Discrimination à l’embauche dès le lycée
Les origines géographique et sociale pèsent également dans l’accès des jeunes à l’alternance. L’étude note ainsi que par exemple au lycée la part d’alternant nés à l’étranger et/ou qui déclarent parler une autre langue que le français est inférieure à ceux qui ne sont pas en apprentissage. De même, vivre à « Paris ou dans une métropole offre une richesse en termes d’opportunités sans commune mesure avec ce que proposent les territoires ruraux ». Un constat qui appelle à voir plus loin que la théorie. Logiquement, on pourrait s’attendre à ce que l’alternance, parce que moins abstraite que les cursus généraux, soit un bon moyen pour ouvrir les études à une plus grande diversité de profils. Or, c’est bien le contraire qui se produit.
Comment comprendre, alors, que l’apprentissage se rate à ce point quant à sa diversité ? Selon l’étude de l’Observatoire, en plus de la question des aspirations de jeunes, voire de l’auto-censure vis à vis de certaines filières, il faudrait regarder du côté des entreprises. Et, plus précisément, du recrutement des alternants.

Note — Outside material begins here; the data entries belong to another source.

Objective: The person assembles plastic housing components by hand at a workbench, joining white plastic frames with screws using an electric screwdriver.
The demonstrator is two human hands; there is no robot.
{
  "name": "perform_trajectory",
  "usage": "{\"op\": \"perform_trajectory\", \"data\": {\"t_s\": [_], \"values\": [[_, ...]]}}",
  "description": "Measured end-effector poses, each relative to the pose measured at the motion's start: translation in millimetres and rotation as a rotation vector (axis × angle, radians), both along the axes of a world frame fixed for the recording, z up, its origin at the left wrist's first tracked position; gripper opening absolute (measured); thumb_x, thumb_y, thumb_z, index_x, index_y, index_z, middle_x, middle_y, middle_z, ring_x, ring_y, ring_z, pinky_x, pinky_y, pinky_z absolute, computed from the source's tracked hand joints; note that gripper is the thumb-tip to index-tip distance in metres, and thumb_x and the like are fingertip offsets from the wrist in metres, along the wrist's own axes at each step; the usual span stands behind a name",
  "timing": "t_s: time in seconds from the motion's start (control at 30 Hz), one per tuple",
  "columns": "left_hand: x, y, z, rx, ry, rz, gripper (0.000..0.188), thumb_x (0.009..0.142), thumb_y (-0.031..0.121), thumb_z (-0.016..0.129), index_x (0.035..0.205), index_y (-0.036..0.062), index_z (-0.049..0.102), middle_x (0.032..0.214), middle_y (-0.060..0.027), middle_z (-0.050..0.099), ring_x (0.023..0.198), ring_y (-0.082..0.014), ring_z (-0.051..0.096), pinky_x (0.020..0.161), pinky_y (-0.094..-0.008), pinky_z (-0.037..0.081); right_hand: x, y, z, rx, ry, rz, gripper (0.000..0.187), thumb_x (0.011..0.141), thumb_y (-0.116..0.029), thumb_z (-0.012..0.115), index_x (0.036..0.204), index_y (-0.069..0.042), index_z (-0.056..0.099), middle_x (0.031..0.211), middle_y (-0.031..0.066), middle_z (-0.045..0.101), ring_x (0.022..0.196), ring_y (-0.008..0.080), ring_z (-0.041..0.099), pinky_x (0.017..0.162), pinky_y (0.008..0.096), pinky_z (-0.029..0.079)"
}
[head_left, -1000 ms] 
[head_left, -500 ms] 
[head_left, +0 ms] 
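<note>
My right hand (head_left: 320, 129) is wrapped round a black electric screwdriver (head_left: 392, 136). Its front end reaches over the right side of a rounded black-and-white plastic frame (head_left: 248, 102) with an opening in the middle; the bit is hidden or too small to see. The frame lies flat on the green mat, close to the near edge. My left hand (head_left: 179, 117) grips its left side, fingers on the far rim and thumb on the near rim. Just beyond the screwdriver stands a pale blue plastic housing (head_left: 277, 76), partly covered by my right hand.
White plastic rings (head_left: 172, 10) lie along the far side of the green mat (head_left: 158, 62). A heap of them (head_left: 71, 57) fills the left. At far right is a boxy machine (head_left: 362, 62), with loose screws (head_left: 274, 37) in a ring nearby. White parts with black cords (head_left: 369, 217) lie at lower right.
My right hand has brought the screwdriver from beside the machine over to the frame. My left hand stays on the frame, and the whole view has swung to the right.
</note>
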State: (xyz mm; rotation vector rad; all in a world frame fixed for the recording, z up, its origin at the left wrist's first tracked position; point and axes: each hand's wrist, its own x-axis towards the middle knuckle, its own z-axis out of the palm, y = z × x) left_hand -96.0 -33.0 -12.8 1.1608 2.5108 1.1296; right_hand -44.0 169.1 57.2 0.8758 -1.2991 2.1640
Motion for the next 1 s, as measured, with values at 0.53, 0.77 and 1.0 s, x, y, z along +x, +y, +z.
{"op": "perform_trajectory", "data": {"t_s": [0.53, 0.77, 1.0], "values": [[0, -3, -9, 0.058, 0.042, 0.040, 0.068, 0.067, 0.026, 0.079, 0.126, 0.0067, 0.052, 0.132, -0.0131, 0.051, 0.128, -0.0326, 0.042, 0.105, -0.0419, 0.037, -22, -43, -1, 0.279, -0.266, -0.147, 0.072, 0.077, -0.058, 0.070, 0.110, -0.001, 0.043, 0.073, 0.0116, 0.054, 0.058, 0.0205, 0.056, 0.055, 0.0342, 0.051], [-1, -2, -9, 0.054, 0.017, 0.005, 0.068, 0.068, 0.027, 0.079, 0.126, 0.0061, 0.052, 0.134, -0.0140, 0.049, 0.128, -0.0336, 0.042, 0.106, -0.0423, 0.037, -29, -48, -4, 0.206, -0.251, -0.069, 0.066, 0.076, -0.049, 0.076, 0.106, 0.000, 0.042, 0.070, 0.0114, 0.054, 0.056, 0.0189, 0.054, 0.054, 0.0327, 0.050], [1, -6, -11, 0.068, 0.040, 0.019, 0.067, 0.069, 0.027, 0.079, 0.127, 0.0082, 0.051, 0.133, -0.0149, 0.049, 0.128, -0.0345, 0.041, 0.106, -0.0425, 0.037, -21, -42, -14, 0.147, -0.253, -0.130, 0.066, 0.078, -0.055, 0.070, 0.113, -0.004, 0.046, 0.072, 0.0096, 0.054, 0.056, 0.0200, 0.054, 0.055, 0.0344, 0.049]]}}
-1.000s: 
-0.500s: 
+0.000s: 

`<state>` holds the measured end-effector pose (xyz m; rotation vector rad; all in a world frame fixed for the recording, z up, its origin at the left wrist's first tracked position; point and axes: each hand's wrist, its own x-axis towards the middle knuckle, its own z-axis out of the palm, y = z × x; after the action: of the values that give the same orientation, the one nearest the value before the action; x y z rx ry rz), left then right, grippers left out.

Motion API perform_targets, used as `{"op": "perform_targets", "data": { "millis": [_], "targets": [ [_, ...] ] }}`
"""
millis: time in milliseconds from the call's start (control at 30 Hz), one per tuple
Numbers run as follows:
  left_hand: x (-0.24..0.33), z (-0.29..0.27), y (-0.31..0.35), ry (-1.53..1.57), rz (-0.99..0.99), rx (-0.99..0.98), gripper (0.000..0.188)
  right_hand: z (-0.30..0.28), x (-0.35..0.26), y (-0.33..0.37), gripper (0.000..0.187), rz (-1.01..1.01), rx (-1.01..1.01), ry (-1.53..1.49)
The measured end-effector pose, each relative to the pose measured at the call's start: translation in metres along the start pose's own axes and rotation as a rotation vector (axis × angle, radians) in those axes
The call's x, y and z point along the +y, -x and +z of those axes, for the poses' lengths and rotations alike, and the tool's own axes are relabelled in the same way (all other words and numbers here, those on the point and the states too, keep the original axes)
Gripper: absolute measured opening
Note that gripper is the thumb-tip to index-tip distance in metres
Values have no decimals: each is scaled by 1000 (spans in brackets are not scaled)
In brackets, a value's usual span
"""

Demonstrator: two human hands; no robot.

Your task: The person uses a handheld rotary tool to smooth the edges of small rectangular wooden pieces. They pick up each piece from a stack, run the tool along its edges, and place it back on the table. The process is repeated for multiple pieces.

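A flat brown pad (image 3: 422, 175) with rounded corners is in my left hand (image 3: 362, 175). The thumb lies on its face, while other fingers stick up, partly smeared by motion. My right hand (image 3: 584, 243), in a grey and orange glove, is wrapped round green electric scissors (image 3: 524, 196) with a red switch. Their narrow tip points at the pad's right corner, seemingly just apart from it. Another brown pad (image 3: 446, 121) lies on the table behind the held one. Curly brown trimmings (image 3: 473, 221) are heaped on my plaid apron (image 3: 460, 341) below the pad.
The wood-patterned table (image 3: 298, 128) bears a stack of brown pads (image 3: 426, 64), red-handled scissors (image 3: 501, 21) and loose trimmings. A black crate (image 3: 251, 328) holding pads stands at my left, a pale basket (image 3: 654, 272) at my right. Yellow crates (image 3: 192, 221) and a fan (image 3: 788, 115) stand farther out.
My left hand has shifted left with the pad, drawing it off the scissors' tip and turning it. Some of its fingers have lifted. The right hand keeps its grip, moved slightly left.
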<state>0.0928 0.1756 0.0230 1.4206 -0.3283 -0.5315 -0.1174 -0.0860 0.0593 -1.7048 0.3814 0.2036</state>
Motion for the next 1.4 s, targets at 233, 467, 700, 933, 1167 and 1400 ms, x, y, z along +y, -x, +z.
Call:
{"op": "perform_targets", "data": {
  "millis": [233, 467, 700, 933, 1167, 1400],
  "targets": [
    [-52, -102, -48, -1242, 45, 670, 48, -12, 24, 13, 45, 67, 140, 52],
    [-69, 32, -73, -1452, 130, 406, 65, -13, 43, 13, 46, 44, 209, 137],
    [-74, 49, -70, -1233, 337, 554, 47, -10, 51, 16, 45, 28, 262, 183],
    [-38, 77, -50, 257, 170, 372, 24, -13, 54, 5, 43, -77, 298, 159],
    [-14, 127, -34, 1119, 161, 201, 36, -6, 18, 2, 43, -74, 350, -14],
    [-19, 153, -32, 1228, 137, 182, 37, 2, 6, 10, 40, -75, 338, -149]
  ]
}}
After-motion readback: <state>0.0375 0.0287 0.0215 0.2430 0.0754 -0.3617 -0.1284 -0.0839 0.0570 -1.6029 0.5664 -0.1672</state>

En effet, les populations qui sont le plus à même de subir de la discrimination à l’embauche, le sont aussi au moment de trouver une alternance. « Ainsi, 15 % des jeunes (apprentis et lycéens confondus) interrogés par Prisca Kergoat déclarent avoir subi des discriminations lors de la recherche d’un contrat d’apprentissage », précise l’étude avant de poursuivre : « En approfondissant le sujet, elle avance même que “ce taux de discrimination est très certainement sous-estimé” car “une des premières caractéristiques des discriminations ressenties est la difficulté à les objectiver et donc à les identifier”. Le fait que les filles aient plus de mal à s’insérer dans des filières traditionnellement vues comme masculines que les garçons dans des filières féminines ou encore le fait que les jeunes issus de l’immigration soient plus nombreux à ne pas trouver d’entreprise peuvent vraisemblablement être considérés comme des illustrations de ces discriminations. »
Contre ce phénomène, il s’agit d’adopter une démarche pro-active. « Si l’on veut faire de l’alternance un levier d’inclusion et d’égalité des chances, il s’agira alors d’accueillir des jeunes de tous horizons », conclut l’étude. « Il faudra alors davantage les accompagner dans leurs premiers contacts avec les entreprises et les aider à développer les qualités et compétences attendues par les employeurs. » Des préconisations qui sont, également, au cœur de la philosophie de l’école Human Expérience. Nous faisons du recrutement d’étudiants aux profils et aux origines diverses, puis de leur accompagnement dans le développement de leur plein potentiel en entreprise, les fondements de notre enseignement. Le monde de demain à besoin de tous les talents pour se réaliser – encore faut-il donner une chance à ces derniers.